What you need to do = Pick every line with "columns" from the material below.

Stored data =

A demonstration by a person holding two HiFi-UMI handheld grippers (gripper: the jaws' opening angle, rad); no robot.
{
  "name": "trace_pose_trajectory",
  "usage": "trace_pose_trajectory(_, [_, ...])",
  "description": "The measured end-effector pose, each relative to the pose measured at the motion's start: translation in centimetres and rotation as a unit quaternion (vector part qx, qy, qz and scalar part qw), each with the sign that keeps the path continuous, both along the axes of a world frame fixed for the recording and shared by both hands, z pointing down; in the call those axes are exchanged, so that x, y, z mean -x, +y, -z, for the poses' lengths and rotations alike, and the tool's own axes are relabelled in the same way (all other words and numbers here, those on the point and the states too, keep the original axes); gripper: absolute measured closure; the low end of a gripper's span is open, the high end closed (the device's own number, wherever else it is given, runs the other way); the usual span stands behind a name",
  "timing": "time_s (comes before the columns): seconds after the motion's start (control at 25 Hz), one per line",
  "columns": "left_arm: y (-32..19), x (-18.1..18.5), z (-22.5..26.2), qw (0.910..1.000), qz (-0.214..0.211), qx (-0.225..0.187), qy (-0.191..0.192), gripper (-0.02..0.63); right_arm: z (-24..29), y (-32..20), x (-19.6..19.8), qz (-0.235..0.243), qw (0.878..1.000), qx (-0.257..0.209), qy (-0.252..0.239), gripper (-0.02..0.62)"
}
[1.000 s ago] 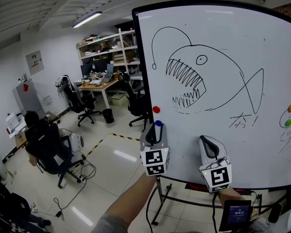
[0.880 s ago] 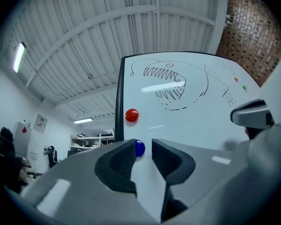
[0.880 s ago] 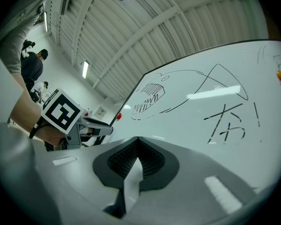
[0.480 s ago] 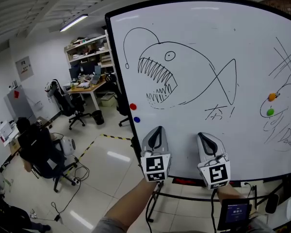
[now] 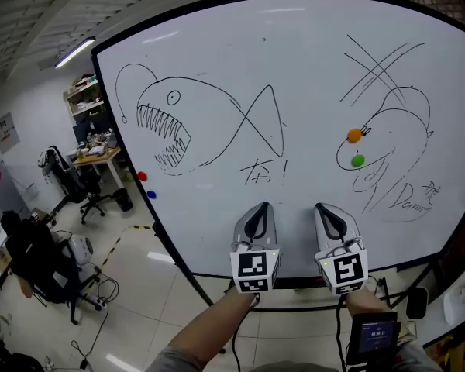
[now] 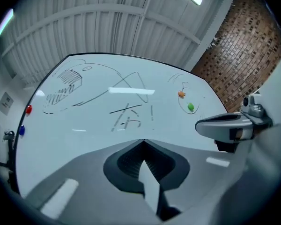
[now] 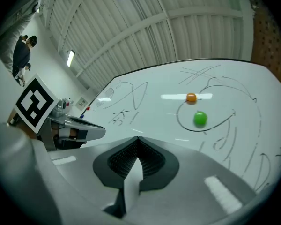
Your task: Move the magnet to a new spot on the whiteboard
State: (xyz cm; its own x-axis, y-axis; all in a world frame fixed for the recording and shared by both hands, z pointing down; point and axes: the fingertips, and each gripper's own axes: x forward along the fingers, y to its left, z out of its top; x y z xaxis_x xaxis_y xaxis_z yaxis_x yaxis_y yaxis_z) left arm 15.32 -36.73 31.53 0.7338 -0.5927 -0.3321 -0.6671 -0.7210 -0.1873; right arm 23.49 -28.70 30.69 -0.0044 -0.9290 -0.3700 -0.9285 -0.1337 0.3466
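At the lower edge of the whiteboard (image 5: pixel 294 60), the left gripper (image 5: pixel 257 209) and right gripper (image 5: pixel 328 209) point at it, jaws pressed together and empty, below the orange magnet (image 5: pixel 355 136) and green magnet (image 5: pixel 358 160).

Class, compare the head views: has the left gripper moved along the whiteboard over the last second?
Yes. The left gripper has moved right along the whiteboard, from beside the blue magnet to under the fish's tail.

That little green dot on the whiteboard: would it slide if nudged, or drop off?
The green magnet is a small round button, so probably light and rigid. It clings to the upright whiteboard unaided, so a nudge would likely slide it rather than drop it.
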Motion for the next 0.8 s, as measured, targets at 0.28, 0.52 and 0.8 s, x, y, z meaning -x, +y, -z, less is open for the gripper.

Reply to the exercise =
  "timing": "time_s (comes before the columns): seconds after the motion's start (control at 25 Hz), one per line",
  "columns": "left_arm: y (-32..19), x (-18.1..18.5), z (-22.5..26.2), qw (0.910..1.000), qz (-0.214..0.211), qx (-0.225..0.187), qy (-0.191..0.192), gripper (-0.02..0.63); right_arm: z (-24..29), y (-32..20), x (-19.6..19.8), qz (-0.235..0.243), qw (0.878..1.000), qx (-0.257..0.209), qy (-0.252..0.239), gripper (-0.02..0.62)"

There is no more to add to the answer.